• _ASSIGNMENT_: Copy all the lines below without altering anything.

☆ ☆ ☆ ☆ ☆ ☆ ☆

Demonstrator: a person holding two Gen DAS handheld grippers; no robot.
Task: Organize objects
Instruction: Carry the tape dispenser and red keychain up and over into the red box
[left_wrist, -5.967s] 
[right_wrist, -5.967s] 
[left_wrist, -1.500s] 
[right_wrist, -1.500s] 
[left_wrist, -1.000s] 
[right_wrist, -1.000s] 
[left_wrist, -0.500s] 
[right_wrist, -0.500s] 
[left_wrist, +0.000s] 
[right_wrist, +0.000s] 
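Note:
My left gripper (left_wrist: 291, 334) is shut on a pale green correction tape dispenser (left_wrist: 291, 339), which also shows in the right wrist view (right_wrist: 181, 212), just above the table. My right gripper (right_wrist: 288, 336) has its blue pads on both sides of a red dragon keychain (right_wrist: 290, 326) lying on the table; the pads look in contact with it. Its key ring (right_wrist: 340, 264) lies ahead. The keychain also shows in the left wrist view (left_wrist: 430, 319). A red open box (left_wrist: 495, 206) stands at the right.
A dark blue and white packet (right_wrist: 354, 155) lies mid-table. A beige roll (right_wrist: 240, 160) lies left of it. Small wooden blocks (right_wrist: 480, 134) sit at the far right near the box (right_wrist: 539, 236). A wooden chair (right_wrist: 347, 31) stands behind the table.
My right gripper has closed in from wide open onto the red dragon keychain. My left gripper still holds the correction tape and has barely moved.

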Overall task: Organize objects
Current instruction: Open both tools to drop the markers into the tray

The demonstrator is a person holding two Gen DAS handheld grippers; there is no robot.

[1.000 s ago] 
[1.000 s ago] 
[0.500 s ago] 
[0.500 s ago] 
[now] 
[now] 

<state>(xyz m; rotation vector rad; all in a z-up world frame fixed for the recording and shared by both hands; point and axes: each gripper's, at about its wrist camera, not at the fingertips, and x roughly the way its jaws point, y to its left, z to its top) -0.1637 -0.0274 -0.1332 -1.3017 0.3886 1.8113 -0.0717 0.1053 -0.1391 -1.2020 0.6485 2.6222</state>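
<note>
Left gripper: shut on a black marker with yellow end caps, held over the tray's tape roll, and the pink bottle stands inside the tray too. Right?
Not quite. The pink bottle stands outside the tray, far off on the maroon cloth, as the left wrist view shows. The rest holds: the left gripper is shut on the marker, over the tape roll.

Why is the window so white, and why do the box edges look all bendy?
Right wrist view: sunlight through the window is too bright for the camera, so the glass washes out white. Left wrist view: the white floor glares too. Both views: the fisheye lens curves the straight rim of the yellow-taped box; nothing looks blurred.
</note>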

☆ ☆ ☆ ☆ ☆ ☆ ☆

• _RESULT FOR THIS EXERCISE_:
Demonstrator: a person holding two Gen DAS handheld grippers; no robot.
Task: Organize objects
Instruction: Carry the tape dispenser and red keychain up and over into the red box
[left_wrist, -5.967s] 
[right_wrist, -5.967s] 
[left_wrist, -1.500s] 
[right_wrist, -1.500s] 
[left_wrist, -1.000s] 
[right_wrist, -1.000s] 
[left_wrist, -0.500s] 
[right_wrist, -0.500s] 
[left_wrist, +0.000s] 
[right_wrist, +0.000s] 
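Note:
My left gripper (left_wrist: 291, 334) is shut on a pale green correction tape dispenser (left_wrist: 291, 339), which also shows in the right wrist view (right_wrist: 181, 212), just above the table. My right gripper (right_wrist: 288, 336) has its blue pads on both sides of a red dragon keychain (right_wrist: 290, 326) lying on the table; the pads look in contact with it. Its key ring (right_wrist: 340, 264) lies ahead. The keychain also shows in the left wrist view (left_wrist: 430, 319). A red open box (left_wrist: 495, 206) stands at the right.
A dark blue and white packet (right_wrist: 354, 155) lies mid-table. A beige roll (right_wrist: 240, 160) lies left of it. Small wooden blocks (right_wrist: 480, 134) sit at the far right near the box (right_wrist: 539, 236). A wooden chair (right_wrist: 347, 31) stands behind the table.
My right gripper has closed in from wide open onto the red dragon keychain. My left gripper still holds the correction tape and has barely moved.
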
Overall task: Organize objects
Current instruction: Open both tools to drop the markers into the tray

The demonstrator is a person holding two Gen DAS handheld grippers; there is no robot.

[1.000 s ago] 
[1.000 s ago] 
[0.500 s ago] 
[0.500 s ago] 
[now] 
[now] 

<state>(xyz m; rotation vector rad; all in a z-up world frame fixed for the recording and shared by both hands; point and axes: each gripper's, at about its wrist camera, not at the fingertips, and x roughly the way its jaws point, y to its left, z to its top) -0.1637 -0.0274 -0.1332 -1.3017 0.3886 1.8113 -0.0717 0.1053 -0.1391 -1.2020 0.6485 2.6222</state>
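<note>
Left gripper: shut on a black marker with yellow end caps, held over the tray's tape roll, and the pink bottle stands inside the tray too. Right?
Not quite. The pink bottle stands outside the tray, far off on the maroon cloth, as the left wrist view shows. The rest holds: the left gripper is shut on the marker, over the tape roll.

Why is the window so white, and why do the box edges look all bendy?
Right wrist view: sunlight through the window is too bright for the camera, so the glass washes out white. Left wrist view: the white floor glares too. Both views: the fisheye lens curves the straight rim of the yellow-taped box; nothing looks blurred.
</note>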

Nothing else goes with this output.